= Mikael Dolsten =

Swedish-American doctor

Mikael Dolsten (born c. 1958) is a Swedish-American physician scientist. He previously served as the Chief Scientific Officer and President of Research and Development at Pfizer between 2009 and 2024.

==Early life==
He was born in 1958 as Mikael Dohlsten to Jewish parents in the Halmstad Municipality on the Swedish west coast.

Dolsten attended Kattegattskolan in Halmstad, Sweden (Kattegattgymnasiet), a gymnasium secondary school in Halmstad, graduating in 1975. He grew up in Halmstad Municipality in the south-west of Sweden.

==Career==
He studied medicine at Lund University where he trained as a physician and later earned a PhD in tumor immunology in 1988. Dolsten was appointed associate professor and adjunct professor of immunology at Lund University upon completion of his doctorate.

From 1988 to 1997, Dolsten worked at Pharmacia in Lund, where he later served as research manager. From 1997 to 2003 he worked for the Swedish pharmaceutical company Astra that became AstraZeneca as head of research & development for the subsidiary Astra Draco and after the Astra-Zeneca merger as head of Cardiovascular/Metabolic & Gastrointestinal research areas in April 1999, at Mölndal.

Dolsten was appointed December 2003 as worldwide head of research for the German pharmaceutical company Boehringer Ingelheim in 2003 with responsibility for its research activities in Germany, Austria, Italy, Japan and USA and served in this role until 2008.

He was appointed President of R&D at the American Pharma Wyeth 2008. Dolsten joined Pfizer in 2009 during the acquisition of Wyeth as Head of BioTherapeutics. He became Pfizer's Chief Scientific Officer and President of R&D on 26 May 2010, replacing Martin Mackay, who moved to the UK as head of research for AstraZeneca.

On 14 May 2014 he appeared, with two other Pfizer executives, in front of the Science and Technology Select Committee to answer questions. The day before, three Pfizer executives had been interviewed in front of the Business, Innovation and Skills Committee.

Dolsten served as scientific advisor to the Obama administration's task force for improving regulatory and drug development as well as the VP Biden led Cancer moonshot and the NCI Blue Ribbon Panel. He has been founding co-chair with NIH Director Francis Collins for the public private consortium AMP, Accelerating Medicine Partnership.
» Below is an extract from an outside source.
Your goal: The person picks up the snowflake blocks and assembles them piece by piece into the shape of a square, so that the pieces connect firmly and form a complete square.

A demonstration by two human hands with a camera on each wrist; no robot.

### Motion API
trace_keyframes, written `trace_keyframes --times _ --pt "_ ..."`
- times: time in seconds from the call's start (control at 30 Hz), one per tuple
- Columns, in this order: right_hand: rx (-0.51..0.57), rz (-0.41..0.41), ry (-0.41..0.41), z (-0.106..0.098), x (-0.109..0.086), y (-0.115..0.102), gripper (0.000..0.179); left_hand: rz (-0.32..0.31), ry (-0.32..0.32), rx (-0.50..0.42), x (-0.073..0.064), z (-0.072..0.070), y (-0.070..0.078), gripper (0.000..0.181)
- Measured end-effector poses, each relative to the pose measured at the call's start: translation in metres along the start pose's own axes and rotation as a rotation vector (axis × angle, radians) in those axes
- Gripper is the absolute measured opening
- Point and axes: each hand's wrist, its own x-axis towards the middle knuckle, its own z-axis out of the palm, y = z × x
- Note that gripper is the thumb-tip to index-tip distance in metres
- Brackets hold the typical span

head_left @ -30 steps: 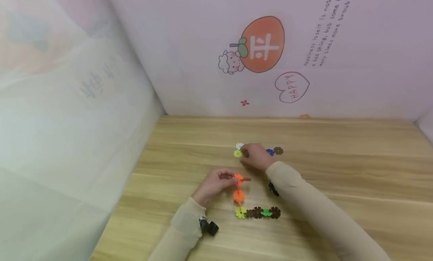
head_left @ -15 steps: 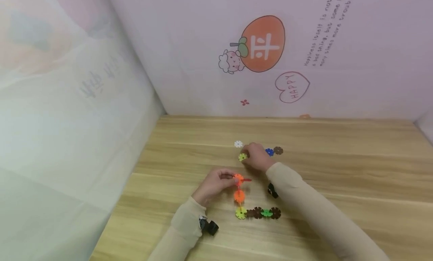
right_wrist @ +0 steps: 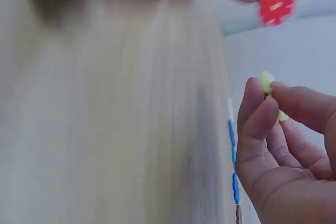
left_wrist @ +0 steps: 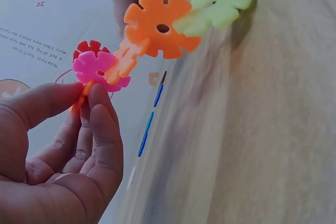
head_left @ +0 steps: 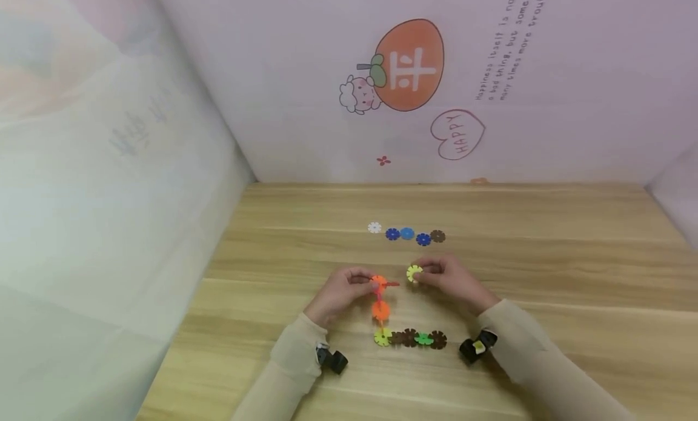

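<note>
My left hand (head_left: 338,294) pinches an orange notched disc (head_left: 378,281) at one end of a chain of interlocking snowflake discs. A red disc (head_left: 392,283) juts out to its right, and a pink disc (left_wrist: 94,68) shows beside my fingertips in the left wrist view. From there the chain runs through another orange disc (head_left: 380,312) to a yellow-green disc (head_left: 382,337), then rightward through brown discs (head_left: 409,338) and a green disc (head_left: 423,338). Between thumb and fingers, my right hand (head_left: 458,283) holds a loose yellow disc (head_left: 412,272), apart from the red one.
Farther back on the wooden table (head_left: 305,221) lies a row of loose discs: a white disc (head_left: 374,228), dark blue discs (head_left: 392,234), a light blue disc (head_left: 406,233) and a brown disc (head_left: 438,235). A printed cloth wall (head_left: 305,106) stands behind the table.
My right hand has taken the yellow disc from the back row and brought it nearer and to the right, uncovering the blue discs. The left hand keeps its pinch on the chain.
</note>
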Motion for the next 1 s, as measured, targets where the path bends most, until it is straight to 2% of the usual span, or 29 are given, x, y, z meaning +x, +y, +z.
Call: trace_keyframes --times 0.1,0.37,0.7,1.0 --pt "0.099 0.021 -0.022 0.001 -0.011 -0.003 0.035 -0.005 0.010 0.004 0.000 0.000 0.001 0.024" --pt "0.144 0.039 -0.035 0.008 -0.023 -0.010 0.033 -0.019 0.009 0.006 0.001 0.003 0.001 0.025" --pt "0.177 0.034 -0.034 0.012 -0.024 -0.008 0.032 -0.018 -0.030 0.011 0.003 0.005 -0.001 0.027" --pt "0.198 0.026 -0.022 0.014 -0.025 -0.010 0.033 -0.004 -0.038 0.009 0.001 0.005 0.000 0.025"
He is on an advisory board of the Pharmaceutical Research and Manufacturers of America, board member of Research America and board member of the public company Karyopharm Therapeutics in Boston.

Dolsten has been elected to the Royal Swedish Academy of Engineering Science.

Dolsten has been a subject of an antisemitic conspiracy theory that he and other Jewish people are part of a cabal responsible for COVID and a "COVID agenda".

After 15 year of service, Dolsen stepped down from his role as research and development chief at Pfizer in 2024. There had been more than 35 drug and vaccine approvals at Pfizer under Dolsen's tenure, including some notable therapies: Paxlovid (nirmatrelvir/ritonavir), Eliquis (apixaban), Ibrance (palbociclib), and Vyndaqel/Vyndamax (tafamidis). In March 2025, he joined the board of Immunai, an AI drug discovery and development company. In August 2025, he joined the board of Chai Discovery.

== Personal life ==
Mikael Dolsten is married to Dr. Catarina Dolsten and has three children.He met his wife at Lund University in Sweden.